**Work item:** Work out how many lines of the material contain the string "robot"; the answer is that number only.

──────────────────────────────

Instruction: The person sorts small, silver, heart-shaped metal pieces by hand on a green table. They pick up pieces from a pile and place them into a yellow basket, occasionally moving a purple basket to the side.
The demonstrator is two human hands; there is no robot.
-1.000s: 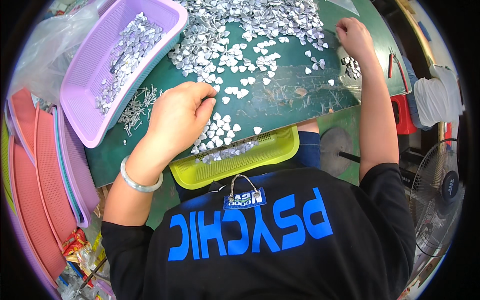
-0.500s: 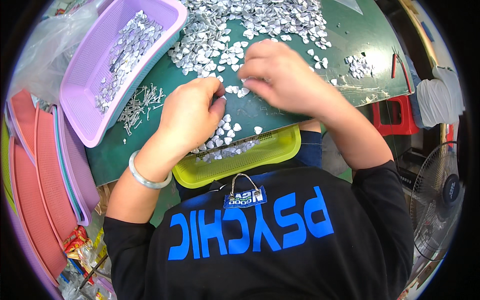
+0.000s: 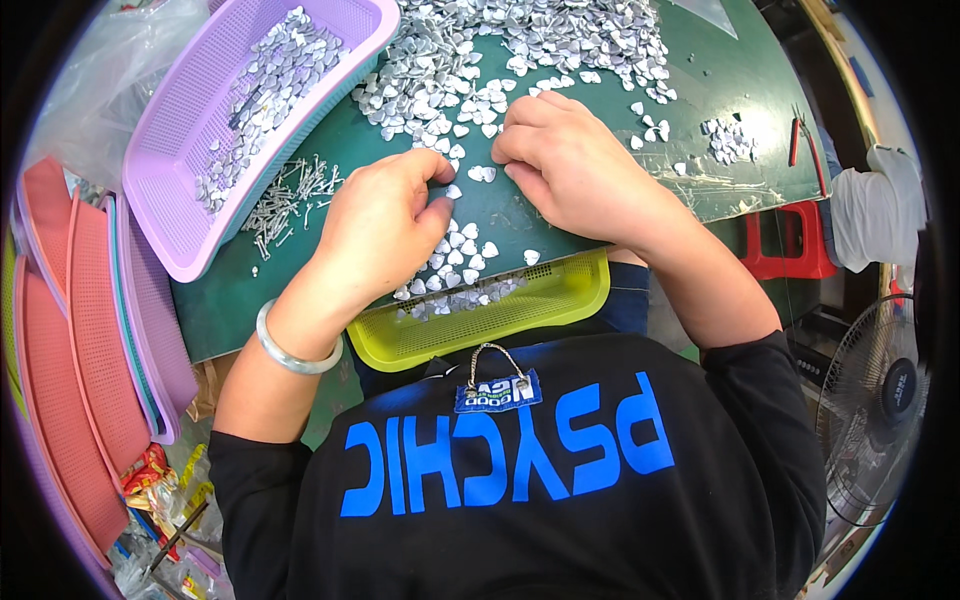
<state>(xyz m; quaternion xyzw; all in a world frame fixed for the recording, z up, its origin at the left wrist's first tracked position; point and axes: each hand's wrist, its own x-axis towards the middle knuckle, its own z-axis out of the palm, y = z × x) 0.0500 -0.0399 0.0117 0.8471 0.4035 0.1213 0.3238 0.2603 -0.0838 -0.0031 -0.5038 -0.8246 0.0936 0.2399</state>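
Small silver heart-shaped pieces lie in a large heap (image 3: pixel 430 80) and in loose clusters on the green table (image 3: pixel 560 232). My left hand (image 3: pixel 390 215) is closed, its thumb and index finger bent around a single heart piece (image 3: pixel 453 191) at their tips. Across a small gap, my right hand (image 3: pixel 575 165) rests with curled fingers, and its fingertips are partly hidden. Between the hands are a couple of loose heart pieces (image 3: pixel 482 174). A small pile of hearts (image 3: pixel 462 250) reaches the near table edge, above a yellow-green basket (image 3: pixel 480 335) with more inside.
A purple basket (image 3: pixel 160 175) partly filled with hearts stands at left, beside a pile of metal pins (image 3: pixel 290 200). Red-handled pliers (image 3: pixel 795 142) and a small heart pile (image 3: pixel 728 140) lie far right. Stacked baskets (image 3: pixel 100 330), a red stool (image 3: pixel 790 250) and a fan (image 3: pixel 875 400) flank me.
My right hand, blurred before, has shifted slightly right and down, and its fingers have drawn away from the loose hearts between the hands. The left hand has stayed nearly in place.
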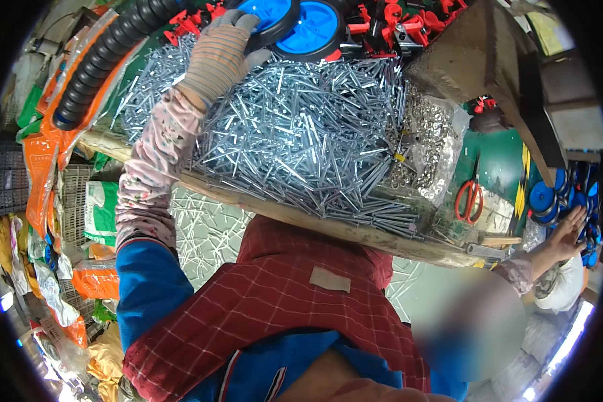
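Observation:
My left hand, in a striped grey-and-orange knit glove, reaches to the far edge of the bench. Its fingers and thumb are closed around the left side of a blue wheel with a black tyre, partly cut off by the picture's top. A second blue wheel lies against it on the right. Below them spreads a big heap of long, thin metal pins. Far to the right, my bare right hand is stretched out with fingers apart, over or against a pile of blue wheels; contact is unclear.
Red plastic parts lie behind the pins. A bag of small metal pieces and orange-handled scissors are to their right. A brown metal plate juts up. Black tyres form a row at left. The bench has a wooden edge.

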Motion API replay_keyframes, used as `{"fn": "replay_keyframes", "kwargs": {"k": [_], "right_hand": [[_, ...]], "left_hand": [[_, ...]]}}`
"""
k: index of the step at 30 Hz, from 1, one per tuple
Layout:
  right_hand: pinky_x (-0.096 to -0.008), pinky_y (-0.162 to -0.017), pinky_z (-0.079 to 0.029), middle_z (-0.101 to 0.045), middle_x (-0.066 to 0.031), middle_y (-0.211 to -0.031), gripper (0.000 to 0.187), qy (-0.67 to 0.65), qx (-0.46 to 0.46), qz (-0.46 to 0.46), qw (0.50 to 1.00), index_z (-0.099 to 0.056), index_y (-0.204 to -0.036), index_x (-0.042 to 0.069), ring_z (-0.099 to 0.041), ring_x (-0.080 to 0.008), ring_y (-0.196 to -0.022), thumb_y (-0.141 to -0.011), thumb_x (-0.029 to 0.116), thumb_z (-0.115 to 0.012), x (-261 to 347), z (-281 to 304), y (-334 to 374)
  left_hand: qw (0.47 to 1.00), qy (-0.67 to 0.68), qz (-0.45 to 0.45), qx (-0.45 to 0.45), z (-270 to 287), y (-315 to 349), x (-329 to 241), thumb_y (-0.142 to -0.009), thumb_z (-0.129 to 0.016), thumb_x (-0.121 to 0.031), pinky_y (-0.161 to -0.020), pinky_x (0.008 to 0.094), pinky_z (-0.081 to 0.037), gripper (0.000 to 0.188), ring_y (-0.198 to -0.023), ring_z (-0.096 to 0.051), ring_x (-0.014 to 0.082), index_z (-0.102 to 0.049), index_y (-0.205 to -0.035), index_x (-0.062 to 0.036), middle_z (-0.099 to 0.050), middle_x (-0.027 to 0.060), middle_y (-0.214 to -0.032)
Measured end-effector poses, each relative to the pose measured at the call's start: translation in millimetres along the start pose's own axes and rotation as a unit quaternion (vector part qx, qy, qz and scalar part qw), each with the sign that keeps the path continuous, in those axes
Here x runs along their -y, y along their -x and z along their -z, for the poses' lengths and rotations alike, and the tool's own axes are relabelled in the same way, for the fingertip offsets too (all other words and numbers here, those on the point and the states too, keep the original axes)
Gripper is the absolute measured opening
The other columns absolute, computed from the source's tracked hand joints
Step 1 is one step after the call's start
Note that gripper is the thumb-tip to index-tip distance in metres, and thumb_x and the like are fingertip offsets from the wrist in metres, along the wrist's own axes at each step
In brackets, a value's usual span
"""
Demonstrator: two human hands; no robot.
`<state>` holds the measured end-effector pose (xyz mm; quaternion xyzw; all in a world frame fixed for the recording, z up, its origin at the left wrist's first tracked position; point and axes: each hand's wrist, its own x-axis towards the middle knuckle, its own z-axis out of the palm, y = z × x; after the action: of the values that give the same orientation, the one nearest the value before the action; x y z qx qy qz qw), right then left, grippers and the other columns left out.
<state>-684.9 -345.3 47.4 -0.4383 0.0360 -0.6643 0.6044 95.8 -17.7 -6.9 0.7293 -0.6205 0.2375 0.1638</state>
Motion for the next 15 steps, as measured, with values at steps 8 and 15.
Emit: {"fn": "replay_keyframes", "kwargs": {"k": [8,15], "right_hand": [[-0.0274,-0.071,-0.050,-0.071,-0.0047,-0.094,0.014,0.581,0.266,-0.205,0.742,-0.071,-0.102,0.002,-0.064,-0.0133,-0.078,-0.090,0.005,-0.068,-304,-277,137],[-0.0400,-0.077,-0.053,-0.062,-0.0083,-0.086,0.009,0.703,0.462,0.055,0.538,-0.066,-0.086,0.009,-0.061,-0.0297,-0.084,-0.079,0.014,-0.070,-387,-335,152]], "left_hand": [[0.992,0.083,-0.011,-0.093,16,-5,-21,-0.078,-0.081,-0.026,-0.071,0.0413,-0.054,0.039,-0.083,-0.065,0.0374,-0.063,-0.107,-0.0058,-0.062,0.0164,-0.109],[0.747,0.550,0.291,-0.233,69,84,-74,-0.092,-0.068,-0.025,-0.094,0.0344,-0.047,0.046,-0.106,-0.058,0.0200,-0.049,-0.128,-0.0034,-0.059,0.0129,-0.122]]}}
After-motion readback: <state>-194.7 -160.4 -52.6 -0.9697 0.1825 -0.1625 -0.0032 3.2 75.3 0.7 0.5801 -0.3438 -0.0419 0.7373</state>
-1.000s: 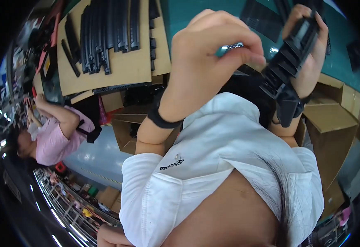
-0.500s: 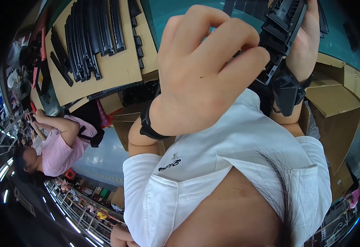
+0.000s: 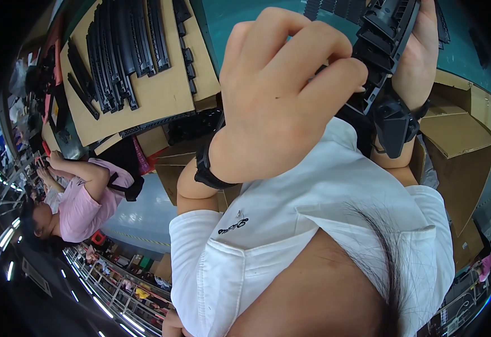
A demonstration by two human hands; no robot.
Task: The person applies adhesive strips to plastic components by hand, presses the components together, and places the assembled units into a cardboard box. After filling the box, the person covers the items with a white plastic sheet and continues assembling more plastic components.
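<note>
My right hand [image 3: 420, 56] is wrapped around the side of a long black plastic part [image 3: 388, 28] with ribbed, slotted compartments, tilted and cut off by the upper edge. Close in front of me, my left hand [image 3: 282, 95] has its fingers curled in a pinch at the near side of that part. Its fingertips are mostly hidden, and whatever they grip cannot be made out. A black angular end piece [image 3: 394, 126] hangs below the part, by my right wrist. A black band [image 3: 207, 168] circles my left wrist.
Several long black plastic strips [image 3: 110, 62] lie on a cardboard sheet [image 3: 161, 92] at the left. More black pieces lie on the green table [image 3: 231, 14]. Open cardboard boxes [image 3: 453, 132] stand at the right. A person in pink [image 3: 91, 196] works at the far left.
My left hand has shifted very slightly to the right, its fingers still curled at the black part. A fingertip now shows beneath the index finger. The right hand keeps its hold.
</note>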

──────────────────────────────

**Solution for this task:** 3